Differential Skewing of Circulating MR1-Restricted and gamma delta T Cells in Human Psoriasis Vulgaris

Psoriasis vulgaris (PV) is a chronic, recurrent inflammatory dermatosis mediated by aberrantly activated immune cells. The role of the innate-like T cells, particularly gammadelta T (gamma delta T) cells and MR1-restricted T lymphocytes, is incompletely explored, mainly through animal models, or by use of surrogate lineage markers, respectively. Here, we used case-control settings, multiparameter flow cytometry, 5-OP-RU-loaded MR1-tetramers, Luminex technology and targeted qRT-PCR to dissect the cellular and transcriptional landscape of gamma delta and MR1-restricted blood T cells in untreated PV cases (n=21, 22 matched controls). High interpersonal differences in cell composition were observed, fueling transcriptional variability at healthy baseline.
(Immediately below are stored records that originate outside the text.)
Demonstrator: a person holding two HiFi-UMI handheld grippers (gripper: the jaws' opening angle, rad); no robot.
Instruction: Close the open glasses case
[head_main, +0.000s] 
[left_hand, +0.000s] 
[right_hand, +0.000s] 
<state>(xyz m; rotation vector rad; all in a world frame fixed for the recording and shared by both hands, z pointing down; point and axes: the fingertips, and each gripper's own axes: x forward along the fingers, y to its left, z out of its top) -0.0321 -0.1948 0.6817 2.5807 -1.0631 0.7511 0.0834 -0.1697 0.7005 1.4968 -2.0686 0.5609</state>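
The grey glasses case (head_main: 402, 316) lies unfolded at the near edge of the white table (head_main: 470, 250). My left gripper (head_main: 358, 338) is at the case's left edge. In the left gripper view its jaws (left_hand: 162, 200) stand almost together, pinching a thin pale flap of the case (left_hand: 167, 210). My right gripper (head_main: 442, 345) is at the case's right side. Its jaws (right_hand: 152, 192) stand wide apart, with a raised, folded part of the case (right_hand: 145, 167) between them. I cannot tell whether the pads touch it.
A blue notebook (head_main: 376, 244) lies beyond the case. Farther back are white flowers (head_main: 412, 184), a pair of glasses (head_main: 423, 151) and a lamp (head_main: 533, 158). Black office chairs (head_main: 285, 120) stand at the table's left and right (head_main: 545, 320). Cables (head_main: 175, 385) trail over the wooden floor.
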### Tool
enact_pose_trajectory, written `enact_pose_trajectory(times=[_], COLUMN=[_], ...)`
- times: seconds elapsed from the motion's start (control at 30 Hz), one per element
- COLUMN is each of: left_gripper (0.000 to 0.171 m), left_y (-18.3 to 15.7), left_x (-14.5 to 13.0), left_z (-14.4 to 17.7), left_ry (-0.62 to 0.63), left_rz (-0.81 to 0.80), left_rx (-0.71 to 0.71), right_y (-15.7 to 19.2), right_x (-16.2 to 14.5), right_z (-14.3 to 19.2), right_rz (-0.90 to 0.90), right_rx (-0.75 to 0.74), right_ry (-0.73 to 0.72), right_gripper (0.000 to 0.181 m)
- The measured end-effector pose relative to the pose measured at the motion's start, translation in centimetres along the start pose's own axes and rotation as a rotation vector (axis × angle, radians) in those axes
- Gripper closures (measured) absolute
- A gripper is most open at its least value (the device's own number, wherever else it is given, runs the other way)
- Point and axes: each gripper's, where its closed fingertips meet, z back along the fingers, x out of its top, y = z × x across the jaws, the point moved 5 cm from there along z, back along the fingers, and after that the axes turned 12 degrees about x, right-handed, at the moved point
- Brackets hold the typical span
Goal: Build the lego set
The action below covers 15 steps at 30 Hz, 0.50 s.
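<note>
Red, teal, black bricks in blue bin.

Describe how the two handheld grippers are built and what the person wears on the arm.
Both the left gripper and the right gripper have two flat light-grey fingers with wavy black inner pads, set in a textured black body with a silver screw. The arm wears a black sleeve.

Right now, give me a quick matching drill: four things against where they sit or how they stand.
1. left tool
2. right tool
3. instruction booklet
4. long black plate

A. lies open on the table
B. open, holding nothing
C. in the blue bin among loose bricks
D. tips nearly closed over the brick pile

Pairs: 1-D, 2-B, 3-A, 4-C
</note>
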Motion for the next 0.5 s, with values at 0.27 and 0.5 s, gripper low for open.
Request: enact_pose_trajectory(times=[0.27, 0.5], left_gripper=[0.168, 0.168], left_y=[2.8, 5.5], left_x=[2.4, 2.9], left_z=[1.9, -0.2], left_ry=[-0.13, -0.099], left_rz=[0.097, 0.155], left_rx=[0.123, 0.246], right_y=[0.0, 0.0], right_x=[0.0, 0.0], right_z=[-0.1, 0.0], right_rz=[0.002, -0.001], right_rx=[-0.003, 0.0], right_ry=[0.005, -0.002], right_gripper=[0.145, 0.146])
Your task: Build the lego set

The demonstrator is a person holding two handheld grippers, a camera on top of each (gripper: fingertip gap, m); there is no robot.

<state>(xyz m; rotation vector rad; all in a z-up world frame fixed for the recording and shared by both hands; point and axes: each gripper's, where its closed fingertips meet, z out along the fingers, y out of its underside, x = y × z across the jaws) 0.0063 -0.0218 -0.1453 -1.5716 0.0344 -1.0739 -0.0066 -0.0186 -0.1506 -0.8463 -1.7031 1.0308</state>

A minor subset of canonical CD4(+)CD8(+)MR1-tet(+)TCRV alpha 7.2(+) and CD4(+)CD8(-)MR1-tet(+)TCRV alpha 7.2(+) T cells was the most significantly underrepresented community in male PV individuals, whereas V delta 2(+) gamma delta T cells expressing high levels of TCR and V delta 1(-)delta 2(-) gamma delta T cells expressing intermediate levels of TCR were selectively enriched in affected males, partly reflecting disease severity. Our findings highlight a formerly unappreciated skewing of human circulating MAIT and gamma delta cytomes during PV, and reveal their compositional changes in relation to sex, CMV exposure, serum cytokine content, BMI, and inflammatory burden. Complementing numerical alterations, we finally show that flow-sorted, MAIT and gamma delta populations exhibit divergent transcriptional changes in mild type I psoriasis, consisting of differential bulk expression for signatures of cytotoxicity/type-1 immunity (EOMES, RUNX3, IL18R), type-3 immunity (RORC, CCR6), and T cell innateness (ZBTB16).